?
Book Review: Irina Busygina, Russia-EU Relations and the Common Neighbourhood: Coercion vs. Authority, London and New York: Routledge, 2018
“Russia-EU Relations and the Common Neighbourhood: Coercion vs. Authority” by Irina Busygina is an exceptional study despite the fact that the author herself claims it to be “yet another book” on the relations between Russia and the European Union (EU). Not only is it acute and timely, for it thoroughly depicts how the relationship between the two entities has rapidly slipped into a severe conflict since March 2014. It also traces how this long-lasting rivalry has been steadily unwrapping in the countries belonging to the Common Neighbourhood (CN), with a rather unconventional case study of Turkey included into the analysis alongside with the more expected cases of Belarus, Georgia and Ukraine.
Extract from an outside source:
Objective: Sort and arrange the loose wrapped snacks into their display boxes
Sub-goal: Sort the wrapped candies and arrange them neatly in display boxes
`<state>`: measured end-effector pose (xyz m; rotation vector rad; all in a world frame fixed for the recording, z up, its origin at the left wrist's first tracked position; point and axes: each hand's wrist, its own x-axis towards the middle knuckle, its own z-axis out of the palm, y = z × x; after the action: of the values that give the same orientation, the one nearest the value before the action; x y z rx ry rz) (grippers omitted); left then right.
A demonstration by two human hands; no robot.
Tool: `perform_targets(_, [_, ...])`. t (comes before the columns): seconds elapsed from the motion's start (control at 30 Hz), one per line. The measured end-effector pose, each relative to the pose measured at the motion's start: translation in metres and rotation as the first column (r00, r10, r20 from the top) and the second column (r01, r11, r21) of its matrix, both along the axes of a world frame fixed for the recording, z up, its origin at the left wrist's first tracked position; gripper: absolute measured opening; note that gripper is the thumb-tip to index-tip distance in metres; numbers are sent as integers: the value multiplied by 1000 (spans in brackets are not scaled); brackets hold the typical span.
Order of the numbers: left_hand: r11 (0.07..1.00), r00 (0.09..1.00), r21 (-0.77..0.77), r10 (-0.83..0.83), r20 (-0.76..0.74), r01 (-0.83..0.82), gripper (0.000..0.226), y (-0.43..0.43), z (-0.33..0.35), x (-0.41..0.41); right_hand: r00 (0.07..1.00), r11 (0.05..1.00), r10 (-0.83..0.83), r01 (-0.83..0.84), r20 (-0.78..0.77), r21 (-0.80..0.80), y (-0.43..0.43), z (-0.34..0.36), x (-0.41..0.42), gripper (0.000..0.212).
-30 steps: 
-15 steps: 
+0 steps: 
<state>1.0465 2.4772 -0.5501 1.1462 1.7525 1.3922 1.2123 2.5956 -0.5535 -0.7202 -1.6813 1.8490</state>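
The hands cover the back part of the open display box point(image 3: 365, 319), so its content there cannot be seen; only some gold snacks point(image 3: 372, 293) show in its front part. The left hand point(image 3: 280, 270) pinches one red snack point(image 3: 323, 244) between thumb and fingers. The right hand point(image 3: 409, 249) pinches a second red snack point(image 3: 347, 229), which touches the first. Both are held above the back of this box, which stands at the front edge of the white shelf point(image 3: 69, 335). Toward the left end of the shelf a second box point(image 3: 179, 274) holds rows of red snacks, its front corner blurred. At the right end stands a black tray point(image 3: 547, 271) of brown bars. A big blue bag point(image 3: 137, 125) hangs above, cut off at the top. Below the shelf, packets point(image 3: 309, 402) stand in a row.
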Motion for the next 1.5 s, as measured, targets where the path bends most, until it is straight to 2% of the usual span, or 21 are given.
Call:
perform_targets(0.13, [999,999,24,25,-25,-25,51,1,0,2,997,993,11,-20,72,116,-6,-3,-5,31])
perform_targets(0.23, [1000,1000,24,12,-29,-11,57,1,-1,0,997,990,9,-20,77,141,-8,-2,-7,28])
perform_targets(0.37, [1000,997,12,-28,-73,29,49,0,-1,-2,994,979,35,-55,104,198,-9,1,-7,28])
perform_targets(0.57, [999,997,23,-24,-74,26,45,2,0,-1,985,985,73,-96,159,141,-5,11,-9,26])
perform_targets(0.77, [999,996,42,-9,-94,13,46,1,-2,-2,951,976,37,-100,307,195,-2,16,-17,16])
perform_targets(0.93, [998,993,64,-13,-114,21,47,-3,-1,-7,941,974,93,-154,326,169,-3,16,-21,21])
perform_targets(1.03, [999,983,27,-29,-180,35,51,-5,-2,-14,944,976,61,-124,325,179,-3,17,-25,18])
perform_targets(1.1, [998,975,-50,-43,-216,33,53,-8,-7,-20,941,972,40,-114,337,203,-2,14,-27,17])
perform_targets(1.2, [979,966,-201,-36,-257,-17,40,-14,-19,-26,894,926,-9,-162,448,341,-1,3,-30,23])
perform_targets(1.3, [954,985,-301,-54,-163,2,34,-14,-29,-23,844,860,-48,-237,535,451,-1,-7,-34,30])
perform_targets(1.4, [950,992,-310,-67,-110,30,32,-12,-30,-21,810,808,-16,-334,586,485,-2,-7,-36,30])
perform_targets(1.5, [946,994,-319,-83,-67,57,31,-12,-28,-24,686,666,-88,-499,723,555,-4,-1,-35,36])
The exceptionality of the book however has less to do with what is being studied (in this sense, it is “yet another book”, indeed), it is much more about how the EU-Russia relations are approached theoretically. Busygina herself states that this book is, first and foremost, about power and power types present in the international arena and between different states and non-state actors, while the relations between the EU and its Eastern neighbour in the CN serve as a unique case to test the proposed framework. In fact, studying the power types practiced by Brussels and Moscow with regard to each other and the countries lying in between, allows the author to actually look beyond the instances of these power relations and to grasp their roots in the domestic political arrangements of the Russian state and the EU’s institutional environment.